YOUR INSTRUCTIONS — Write out the whole listing. Leave out nothing.

MATERIAL PROVIDED —
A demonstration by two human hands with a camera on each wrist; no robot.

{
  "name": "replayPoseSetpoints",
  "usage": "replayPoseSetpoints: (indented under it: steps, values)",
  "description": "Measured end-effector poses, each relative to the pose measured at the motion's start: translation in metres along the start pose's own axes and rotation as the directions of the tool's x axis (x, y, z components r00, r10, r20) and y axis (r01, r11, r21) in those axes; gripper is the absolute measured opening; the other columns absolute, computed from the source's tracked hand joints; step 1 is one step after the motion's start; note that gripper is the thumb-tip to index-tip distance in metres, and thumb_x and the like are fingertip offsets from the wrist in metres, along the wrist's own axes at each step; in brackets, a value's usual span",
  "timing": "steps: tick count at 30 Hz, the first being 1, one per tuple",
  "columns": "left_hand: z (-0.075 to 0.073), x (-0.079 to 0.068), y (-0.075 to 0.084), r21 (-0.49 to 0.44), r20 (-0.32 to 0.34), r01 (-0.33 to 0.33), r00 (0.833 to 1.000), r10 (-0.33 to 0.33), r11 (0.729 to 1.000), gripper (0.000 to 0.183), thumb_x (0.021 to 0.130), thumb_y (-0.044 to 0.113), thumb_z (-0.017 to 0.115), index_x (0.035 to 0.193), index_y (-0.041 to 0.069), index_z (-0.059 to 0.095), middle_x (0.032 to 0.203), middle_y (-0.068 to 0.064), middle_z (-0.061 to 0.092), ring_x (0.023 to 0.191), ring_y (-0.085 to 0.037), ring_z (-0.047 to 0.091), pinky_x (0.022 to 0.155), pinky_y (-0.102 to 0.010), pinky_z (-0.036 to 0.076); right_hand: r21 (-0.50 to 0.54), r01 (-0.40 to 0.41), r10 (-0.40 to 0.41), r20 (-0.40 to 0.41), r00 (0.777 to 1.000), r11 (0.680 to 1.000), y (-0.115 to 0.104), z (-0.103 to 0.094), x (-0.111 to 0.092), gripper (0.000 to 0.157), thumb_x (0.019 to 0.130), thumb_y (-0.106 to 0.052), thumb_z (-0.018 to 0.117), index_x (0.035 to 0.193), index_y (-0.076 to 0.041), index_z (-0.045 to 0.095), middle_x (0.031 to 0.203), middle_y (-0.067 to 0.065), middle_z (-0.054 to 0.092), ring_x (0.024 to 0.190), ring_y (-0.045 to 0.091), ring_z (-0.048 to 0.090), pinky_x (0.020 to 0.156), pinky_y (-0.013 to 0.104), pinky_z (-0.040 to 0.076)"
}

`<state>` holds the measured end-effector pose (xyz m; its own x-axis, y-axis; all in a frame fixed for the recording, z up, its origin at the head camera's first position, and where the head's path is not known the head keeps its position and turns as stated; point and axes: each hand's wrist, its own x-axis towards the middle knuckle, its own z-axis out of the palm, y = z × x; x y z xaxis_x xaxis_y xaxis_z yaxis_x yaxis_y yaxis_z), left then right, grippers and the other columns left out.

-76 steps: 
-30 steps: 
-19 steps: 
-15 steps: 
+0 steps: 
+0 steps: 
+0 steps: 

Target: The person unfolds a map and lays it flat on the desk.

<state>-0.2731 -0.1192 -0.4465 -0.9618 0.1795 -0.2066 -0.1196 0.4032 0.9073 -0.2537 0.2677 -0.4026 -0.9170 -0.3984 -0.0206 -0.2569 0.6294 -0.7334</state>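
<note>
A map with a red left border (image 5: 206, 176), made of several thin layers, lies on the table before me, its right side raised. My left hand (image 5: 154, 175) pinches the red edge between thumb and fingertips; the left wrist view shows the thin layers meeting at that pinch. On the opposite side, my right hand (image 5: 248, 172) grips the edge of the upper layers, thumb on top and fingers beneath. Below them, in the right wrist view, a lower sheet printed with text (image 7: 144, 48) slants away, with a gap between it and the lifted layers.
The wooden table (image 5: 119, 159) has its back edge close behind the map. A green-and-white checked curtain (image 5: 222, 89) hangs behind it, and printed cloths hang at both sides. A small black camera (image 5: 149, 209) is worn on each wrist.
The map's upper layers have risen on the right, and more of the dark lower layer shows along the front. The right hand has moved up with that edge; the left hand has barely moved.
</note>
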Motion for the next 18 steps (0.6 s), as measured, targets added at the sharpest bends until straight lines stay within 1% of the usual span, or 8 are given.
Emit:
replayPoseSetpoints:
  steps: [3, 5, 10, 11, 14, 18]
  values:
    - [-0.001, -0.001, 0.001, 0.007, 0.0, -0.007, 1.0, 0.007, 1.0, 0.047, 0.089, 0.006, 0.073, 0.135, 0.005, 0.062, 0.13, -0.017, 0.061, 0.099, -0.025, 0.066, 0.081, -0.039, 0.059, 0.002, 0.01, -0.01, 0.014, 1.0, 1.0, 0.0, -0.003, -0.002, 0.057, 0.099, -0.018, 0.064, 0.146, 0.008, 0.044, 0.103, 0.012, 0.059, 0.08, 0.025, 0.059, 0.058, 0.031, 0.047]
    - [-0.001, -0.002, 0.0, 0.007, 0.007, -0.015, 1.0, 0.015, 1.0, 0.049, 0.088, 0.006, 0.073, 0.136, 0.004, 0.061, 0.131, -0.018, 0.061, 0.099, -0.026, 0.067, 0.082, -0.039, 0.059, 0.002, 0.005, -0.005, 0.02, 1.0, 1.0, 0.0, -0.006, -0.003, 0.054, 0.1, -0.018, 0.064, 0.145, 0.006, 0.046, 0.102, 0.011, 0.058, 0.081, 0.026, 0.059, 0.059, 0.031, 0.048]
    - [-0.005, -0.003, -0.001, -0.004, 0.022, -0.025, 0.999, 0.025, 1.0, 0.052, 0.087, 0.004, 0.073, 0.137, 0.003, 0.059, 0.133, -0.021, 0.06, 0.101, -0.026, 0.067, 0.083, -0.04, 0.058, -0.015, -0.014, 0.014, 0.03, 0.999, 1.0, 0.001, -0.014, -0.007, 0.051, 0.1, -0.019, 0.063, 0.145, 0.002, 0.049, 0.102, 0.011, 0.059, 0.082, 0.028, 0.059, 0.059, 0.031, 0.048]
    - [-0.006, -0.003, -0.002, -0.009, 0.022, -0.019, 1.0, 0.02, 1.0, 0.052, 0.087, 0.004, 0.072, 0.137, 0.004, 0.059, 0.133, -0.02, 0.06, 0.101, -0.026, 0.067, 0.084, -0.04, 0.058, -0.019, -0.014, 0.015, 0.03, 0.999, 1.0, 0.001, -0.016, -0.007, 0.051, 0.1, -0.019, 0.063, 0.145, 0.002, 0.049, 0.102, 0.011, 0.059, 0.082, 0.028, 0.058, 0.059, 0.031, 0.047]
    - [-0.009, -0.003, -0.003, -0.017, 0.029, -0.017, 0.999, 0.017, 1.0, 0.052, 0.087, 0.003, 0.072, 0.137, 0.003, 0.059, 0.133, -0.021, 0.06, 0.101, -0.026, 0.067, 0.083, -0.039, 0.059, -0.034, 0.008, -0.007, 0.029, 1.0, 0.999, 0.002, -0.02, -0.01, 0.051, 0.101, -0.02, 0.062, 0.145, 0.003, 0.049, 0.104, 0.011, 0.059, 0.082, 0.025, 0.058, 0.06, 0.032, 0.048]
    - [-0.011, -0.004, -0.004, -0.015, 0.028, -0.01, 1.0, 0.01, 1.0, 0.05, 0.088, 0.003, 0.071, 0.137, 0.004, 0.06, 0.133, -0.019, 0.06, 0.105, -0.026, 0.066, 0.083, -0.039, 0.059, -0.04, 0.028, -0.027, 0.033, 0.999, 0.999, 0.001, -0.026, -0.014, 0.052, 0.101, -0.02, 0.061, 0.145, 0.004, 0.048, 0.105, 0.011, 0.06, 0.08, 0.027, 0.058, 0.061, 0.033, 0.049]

RESPONSE AREA —
A demonstration by two human hands with a camera on each wrist; no robot.

{
  "name": "replayPoseSetpoints",
  "usage": "replayPoseSetpoints: (indented under it: steps, values)",
  "description": "Measured end-effector poses, each relative to the pose measured at the motion's start: translation in metres along the start pose's own axes and rotation as the directions of the tool's x axis (x, y, z components r00, r10, r20) and y axis (r01, r11, r21) in those axes; gripper is the absolute measured opening; the other columns absolute, computed from the source's tracked hand joints; step 1 is one step after the motion's start; note that gripper is the thumb-tip to index-tip distance in metres, and thumb_x and the like are fingertip offsets from the wrist in metres, along the wrist's own axes at each step; in brackets, a value's usual span",
  "timing": "steps: tick count at 30 Hz, the first being 1, one per tuple",
  "columns": "left_hand: z (-0.075 to 0.073), x (-0.079 to 0.068), y (-0.075 to 0.084), r21 (-0.49 to 0.44), r20 (-0.32 to 0.34), r01 (-0.33 to 0.33), r00 (0.833 to 1.000), r10 (-0.33 to 0.33), r11 (0.729 to 1.000), gripper (0.000 to 0.183), thumb_x (0.021 to 0.130), thumb_y (-0.044 to 0.113), thumb_z (-0.017 to 0.115), index_x (0.035 to 0.193), index_y (-0.041 to 0.069), index_z (-0.059 to 0.095), middle_x (0.032 to 0.203), middle_y (-0.068 to 0.064), middle_z (-0.061 to 0.092), ring_x (0.023 to 0.191), ring_y (-0.085 to 0.037), ring_z (-0.047 to 0.091), pinky_x (0.022 to 0.155), pinky_y (-0.102 to 0.010), pinky_z (-0.036 to 0.076); right_hand: r21 (-0.50 to 0.54), r01 (-0.40 to 0.41), r10 (-0.40 to 0.41), r20 (-0.40 to 0.41), r00 (0.777 to 1.000), r11 (0.680 to 1.000), y (-0.115 to 0.104), z (-0.103 to 0.094), x (-0.111 to 0.092), gripper (0.000 to 0.157), thumb_x (0.019 to 0.130), thumb_y (-0.106 to 0.052), thumb_z (-0.018 to 0.117), index_x (0.035 to 0.193), index_y (-0.076 to 0.041), index_z (-0.045 to 0.095), middle_x (0.031 to 0.203), middle_y (-0.067 to 0.065), middle_z (-0.054 to 0.092), ring_x (0.024 to 0.190), ring_y (-0.045 to 0.091), ring_z (-0.048 to 0.090), pinky_x (0.020 to 0.156), pinky_y (-0.013 to 0.104), pinky_z (-0.040 to 0.076)"
}

`<state>` holds the measured end-effector pose (xyz m; its own x-axis, y-axis; all in a frame fixed for the recording, z up, its origin at the head camera's first position, and where the head's path is not known the head keeps its position and turns as stated; point and axes: each hand's wrist, its own x-axis towards the middle knuckle, its own z-axis out of the palm, y = z × x; x y z xaxis_x xaxis_y xaxis_z yaxis_x yaxis_y yaxis_z), left then right, grippers and the other columns left out.

-76 steps: 
-30 steps: 
-19 steps: 
-15 steps: 
+0 steps: 
+0 steps: 
+0 steps: 

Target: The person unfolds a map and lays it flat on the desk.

<state>-0.2731 -0.1192 -0.4465 -0.9618 0.1795 -0.2066 -0.1196 0.4032 0.9073 -0.2537 0.2677 -0.4026 -0.9170 -0.3984 -0.0206 -0.2569 0.6294 -0.7334</state>
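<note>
A map with a red left border (image 5: 206, 176), made of several thin layers, lies on the table before me, its right side raised. My left hand (image 5: 154, 175) pinches the red edge between thumb and fingertips; the left wrist view shows the thin layers meeting at that pinch. On the opposite side, my right hand (image 5: 248, 172) grips the edge of the upper layers, thumb on top and fingers beneath. Below them, in the right wrist view, a lower sheet printed with text (image 7: 144, 48) slants away, with a gap between it and the lifted layers.
The wooden table (image 5: 119, 159) has its back edge close behind the map. A green-and-white checked curtain (image 5: 222, 89) hangs behind it, and printed cloths hang at both sides. A small black camera (image 5: 149, 209) is worn on each wrist.
The map's upper layers have risen on the right, and more of the dark lower layer shows along the front. The right hand has moved up with that edge; the left hand has barely moved.
</note>
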Motion for the next 18 steps (0.6 s), as measured, targets added at the sharpest bends until straight lines stay within 1% of the usual span, or 8 are given.
Emit:
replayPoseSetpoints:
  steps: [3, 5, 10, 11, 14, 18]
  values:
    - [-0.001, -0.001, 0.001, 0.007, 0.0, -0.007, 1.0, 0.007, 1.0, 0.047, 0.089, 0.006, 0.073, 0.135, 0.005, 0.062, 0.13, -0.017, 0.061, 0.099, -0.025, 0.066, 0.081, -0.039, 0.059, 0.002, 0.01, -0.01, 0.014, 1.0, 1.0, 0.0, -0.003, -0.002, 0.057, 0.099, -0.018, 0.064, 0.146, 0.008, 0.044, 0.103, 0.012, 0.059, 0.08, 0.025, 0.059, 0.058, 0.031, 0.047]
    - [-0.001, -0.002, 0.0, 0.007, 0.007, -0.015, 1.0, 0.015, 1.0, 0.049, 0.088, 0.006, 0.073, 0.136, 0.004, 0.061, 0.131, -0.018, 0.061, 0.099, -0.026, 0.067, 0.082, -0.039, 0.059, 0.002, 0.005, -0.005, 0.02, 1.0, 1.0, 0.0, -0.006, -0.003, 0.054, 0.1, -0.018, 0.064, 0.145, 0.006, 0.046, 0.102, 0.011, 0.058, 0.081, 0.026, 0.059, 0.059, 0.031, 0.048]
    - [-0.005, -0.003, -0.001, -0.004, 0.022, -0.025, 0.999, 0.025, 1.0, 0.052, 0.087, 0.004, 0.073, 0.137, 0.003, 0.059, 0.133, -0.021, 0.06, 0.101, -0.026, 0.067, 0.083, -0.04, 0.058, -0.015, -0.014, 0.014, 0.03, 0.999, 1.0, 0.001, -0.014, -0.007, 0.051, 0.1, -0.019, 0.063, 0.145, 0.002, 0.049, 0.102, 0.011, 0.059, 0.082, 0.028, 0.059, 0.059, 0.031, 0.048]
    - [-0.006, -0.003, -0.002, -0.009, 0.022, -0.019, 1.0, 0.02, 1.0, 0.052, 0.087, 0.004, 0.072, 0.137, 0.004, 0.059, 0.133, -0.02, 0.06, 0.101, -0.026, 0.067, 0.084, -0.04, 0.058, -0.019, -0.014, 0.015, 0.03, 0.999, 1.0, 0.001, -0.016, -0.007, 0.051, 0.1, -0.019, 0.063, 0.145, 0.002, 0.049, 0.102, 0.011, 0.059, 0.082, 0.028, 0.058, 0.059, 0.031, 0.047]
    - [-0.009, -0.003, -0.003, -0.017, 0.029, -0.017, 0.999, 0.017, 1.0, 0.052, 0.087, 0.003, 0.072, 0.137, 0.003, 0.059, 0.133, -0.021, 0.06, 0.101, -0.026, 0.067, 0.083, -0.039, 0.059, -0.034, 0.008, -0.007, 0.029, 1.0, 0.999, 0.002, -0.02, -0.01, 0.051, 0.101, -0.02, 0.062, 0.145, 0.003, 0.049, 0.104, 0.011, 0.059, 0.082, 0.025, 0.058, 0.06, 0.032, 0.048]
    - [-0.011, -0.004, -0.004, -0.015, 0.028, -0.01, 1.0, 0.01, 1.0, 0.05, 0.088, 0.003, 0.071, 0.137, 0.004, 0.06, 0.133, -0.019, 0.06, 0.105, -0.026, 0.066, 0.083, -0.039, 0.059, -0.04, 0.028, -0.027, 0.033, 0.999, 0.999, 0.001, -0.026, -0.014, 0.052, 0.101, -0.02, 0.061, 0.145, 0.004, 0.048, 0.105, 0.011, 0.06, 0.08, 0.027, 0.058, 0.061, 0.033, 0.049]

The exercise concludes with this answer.